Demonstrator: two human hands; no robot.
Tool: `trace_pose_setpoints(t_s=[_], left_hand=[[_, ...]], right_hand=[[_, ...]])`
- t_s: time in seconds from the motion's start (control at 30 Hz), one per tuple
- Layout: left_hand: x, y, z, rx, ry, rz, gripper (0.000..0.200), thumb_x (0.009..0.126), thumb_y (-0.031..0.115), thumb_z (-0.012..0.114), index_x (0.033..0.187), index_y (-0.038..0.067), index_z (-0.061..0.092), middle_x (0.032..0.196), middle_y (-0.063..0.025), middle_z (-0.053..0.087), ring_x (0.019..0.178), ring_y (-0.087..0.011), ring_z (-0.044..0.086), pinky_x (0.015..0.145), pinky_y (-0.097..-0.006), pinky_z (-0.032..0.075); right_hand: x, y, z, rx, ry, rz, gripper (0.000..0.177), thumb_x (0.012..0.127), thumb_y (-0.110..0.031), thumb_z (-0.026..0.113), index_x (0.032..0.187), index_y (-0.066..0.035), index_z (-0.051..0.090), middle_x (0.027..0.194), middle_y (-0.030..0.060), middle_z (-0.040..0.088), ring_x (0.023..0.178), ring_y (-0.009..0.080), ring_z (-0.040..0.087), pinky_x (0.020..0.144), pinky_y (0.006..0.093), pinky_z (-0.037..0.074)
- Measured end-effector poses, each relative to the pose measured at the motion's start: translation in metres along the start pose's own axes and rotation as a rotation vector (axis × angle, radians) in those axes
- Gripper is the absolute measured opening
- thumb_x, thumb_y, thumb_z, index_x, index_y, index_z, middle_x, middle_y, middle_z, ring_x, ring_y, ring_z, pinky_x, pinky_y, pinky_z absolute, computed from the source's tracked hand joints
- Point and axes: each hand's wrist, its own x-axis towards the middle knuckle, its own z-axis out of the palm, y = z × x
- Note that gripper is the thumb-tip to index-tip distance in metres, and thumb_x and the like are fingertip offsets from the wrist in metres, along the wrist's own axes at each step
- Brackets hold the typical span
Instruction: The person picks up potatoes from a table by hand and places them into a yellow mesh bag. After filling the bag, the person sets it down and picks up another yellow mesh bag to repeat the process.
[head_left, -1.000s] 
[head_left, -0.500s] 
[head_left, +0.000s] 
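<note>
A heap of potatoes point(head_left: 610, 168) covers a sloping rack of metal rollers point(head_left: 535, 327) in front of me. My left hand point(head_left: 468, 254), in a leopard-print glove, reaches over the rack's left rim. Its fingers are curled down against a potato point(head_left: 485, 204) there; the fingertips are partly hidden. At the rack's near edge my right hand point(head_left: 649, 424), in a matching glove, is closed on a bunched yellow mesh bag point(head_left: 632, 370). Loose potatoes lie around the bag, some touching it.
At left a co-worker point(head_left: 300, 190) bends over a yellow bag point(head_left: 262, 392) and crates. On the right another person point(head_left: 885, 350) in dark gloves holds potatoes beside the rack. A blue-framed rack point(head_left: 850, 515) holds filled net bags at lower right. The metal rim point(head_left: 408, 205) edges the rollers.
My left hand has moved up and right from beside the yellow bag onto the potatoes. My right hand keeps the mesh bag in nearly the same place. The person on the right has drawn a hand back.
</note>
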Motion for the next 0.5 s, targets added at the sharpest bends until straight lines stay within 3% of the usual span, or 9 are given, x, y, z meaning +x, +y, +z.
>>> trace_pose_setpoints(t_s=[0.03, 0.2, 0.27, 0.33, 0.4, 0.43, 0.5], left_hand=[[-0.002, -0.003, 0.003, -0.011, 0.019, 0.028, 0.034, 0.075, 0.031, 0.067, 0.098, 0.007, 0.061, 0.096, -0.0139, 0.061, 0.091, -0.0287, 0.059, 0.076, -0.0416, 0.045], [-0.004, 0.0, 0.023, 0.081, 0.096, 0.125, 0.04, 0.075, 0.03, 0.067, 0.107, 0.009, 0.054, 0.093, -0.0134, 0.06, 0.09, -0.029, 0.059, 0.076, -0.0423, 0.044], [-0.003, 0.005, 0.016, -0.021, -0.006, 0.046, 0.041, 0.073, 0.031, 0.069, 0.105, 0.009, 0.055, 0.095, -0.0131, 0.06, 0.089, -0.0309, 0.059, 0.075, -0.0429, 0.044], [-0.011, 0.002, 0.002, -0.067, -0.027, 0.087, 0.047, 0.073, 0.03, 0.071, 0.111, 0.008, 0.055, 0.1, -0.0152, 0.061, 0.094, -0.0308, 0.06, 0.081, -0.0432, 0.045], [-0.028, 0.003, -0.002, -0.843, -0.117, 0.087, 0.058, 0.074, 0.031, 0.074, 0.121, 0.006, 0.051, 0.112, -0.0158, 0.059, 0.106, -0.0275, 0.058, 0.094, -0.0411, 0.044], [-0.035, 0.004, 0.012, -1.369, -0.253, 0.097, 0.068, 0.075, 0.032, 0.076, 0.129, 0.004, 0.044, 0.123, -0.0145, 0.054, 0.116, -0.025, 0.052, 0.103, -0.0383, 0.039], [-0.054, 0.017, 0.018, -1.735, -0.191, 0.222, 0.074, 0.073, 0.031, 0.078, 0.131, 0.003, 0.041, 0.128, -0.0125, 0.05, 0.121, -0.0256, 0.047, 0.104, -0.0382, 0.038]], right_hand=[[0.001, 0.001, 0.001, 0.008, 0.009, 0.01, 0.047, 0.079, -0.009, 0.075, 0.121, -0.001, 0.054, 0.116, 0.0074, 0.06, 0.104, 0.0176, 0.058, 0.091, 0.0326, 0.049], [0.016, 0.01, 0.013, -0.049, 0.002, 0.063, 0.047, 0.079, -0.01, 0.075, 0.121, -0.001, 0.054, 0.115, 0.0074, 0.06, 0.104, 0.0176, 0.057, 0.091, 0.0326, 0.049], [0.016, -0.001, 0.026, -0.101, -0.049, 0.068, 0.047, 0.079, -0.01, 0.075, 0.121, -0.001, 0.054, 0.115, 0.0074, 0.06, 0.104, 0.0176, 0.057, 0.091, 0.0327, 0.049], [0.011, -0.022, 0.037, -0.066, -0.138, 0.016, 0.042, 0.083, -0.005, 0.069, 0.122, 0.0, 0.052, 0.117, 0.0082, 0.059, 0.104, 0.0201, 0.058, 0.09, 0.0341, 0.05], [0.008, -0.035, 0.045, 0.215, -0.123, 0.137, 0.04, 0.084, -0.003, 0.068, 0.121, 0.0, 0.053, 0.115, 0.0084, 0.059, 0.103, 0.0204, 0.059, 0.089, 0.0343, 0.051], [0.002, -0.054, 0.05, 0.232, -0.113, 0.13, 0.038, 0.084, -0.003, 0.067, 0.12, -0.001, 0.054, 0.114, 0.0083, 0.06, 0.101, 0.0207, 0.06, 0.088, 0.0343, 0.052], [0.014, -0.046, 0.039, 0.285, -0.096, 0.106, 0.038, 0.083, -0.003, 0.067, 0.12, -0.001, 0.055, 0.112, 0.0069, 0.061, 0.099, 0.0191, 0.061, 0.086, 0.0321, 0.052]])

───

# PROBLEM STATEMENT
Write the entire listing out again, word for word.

# RESPONSE
Demonstrator: two human hands; no robot.
Tool: `trace_pose_setpoints(t_s=[_], left_hand=[[_, ...]], right_hand=[[_, ...]])`
- t_s: time in seconds from the motion's start (control at 30 Hz), one per tuple
- Layout: left_hand: x, y, z, rx, ry, rz, gripper (0.000..0.200), thumb_x (0.009..0.126), thumb_y (-0.031..0.115), thumb_z (-0.012..0.114), index_x (0.033..0.187), index_y (-0.038..0.067), index_z (-0.061..0.092), middle_x (0.032..0.196), middle_y (-0.063..0.025), middle_z (-0.053..0.087), ring_x (0.019..0.178), ring_y (-0.087..0.011), ring_z (-0.044..0.086), pinky_x (0.015..0.145), pinky_y (-0.097..-0.006), pinky_z (-0.032..0.075); right_hand: x, y, z, rx, ry, rz, gripper (0.000..0.177), thumb_x (0.012..0.127), thumb_y (-0.110..0.031), thumb_z (-0.026..0.113), index_x (0.032..0.187), index_y (-0.066..0.035), index_z (-0.051..0.090), middle_x (0.027..0.194), middle_y (-0.030..0.060), middle_z (-0.040..0.088), ring_x (0.023..0.178), ring_y (-0.009..0.080), ring_z (-0.040..0.087), pinky_x (0.020..0.144), pinky_y (0.006..0.093), pinky_z (-0.037..0.074)
- Measured end-effector poses, each relative to the pose measured at the motion's start: translation in metres along the start pose's own axes and rotation as a rotation vector (axis × angle, radians) in those axes
- Gripper is the absolute measured opening
- thumb_x, thumb_y, thumb_z, index_x, index_y, index_z, middle_x, middle_y, middle_z, ring_x, ring_y, ring_z, pinky_x, pinky_y, pinky_z absolute, computed from the source's tracked hand joints
- Point and axes: each hand's wrist, its own x-axis towards the middle knuckle, its own z-axis out of the palm, y = z × x
- Note that gripper is the thumb-tip to index-tip distance in metres, and thumb_x and the like are fingertip offsets from the wrist in metres, along the wrist's own axes at each step
- Brackets hold the typical span
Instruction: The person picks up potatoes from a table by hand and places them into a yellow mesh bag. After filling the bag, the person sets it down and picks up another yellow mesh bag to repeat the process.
[head_left, -1.000s] 
[head_left, -0.500s] 
[head_left, +0.000s] 
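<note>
A heap of potatoes point(head_left: 610, 168) covers a sloping rack of metal rollers point(head_left: 535, 327) in front of me. My left hand point(head_left: 468, 254), in a leopard-print glove, reaches over the rack's left rim. Its fingers are curled down against a potato point(head_left: 485, 204) there; the fingertips are partly hidden. At the rack's near edge my right hand point(head_left: 649, 424), in a matching glove, is closed on a bunched yellow mesh bag point(head_left: 632, 370). Loose potatoes lie around the bag, some touching it.
At left a co-worker point(head_left: 300, 190) bends over a yellow bag point(head_left: 262, 392) and crates. On the right another person point(head_left: 885, 350) in dark gloves holds potatoes beside the rack. A blue-framed rack point(head_left: 850, 515) holds filled net bags at lower right. The metal rim point(head_left: 408, 205) edges the rollers.
My left hand has moved up and right from beside the yellow bag onto the potatoes. My right hand keeps the mesh bag in nearly the same place. The person on the right has drawn a hand back.
</note>
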Motion for the next 0.5 s, targets added at the sharpest bends until straight lines stay within 3% of the usual span, or 9 are given, x, y, z meaning +x, +y, +z.
>>> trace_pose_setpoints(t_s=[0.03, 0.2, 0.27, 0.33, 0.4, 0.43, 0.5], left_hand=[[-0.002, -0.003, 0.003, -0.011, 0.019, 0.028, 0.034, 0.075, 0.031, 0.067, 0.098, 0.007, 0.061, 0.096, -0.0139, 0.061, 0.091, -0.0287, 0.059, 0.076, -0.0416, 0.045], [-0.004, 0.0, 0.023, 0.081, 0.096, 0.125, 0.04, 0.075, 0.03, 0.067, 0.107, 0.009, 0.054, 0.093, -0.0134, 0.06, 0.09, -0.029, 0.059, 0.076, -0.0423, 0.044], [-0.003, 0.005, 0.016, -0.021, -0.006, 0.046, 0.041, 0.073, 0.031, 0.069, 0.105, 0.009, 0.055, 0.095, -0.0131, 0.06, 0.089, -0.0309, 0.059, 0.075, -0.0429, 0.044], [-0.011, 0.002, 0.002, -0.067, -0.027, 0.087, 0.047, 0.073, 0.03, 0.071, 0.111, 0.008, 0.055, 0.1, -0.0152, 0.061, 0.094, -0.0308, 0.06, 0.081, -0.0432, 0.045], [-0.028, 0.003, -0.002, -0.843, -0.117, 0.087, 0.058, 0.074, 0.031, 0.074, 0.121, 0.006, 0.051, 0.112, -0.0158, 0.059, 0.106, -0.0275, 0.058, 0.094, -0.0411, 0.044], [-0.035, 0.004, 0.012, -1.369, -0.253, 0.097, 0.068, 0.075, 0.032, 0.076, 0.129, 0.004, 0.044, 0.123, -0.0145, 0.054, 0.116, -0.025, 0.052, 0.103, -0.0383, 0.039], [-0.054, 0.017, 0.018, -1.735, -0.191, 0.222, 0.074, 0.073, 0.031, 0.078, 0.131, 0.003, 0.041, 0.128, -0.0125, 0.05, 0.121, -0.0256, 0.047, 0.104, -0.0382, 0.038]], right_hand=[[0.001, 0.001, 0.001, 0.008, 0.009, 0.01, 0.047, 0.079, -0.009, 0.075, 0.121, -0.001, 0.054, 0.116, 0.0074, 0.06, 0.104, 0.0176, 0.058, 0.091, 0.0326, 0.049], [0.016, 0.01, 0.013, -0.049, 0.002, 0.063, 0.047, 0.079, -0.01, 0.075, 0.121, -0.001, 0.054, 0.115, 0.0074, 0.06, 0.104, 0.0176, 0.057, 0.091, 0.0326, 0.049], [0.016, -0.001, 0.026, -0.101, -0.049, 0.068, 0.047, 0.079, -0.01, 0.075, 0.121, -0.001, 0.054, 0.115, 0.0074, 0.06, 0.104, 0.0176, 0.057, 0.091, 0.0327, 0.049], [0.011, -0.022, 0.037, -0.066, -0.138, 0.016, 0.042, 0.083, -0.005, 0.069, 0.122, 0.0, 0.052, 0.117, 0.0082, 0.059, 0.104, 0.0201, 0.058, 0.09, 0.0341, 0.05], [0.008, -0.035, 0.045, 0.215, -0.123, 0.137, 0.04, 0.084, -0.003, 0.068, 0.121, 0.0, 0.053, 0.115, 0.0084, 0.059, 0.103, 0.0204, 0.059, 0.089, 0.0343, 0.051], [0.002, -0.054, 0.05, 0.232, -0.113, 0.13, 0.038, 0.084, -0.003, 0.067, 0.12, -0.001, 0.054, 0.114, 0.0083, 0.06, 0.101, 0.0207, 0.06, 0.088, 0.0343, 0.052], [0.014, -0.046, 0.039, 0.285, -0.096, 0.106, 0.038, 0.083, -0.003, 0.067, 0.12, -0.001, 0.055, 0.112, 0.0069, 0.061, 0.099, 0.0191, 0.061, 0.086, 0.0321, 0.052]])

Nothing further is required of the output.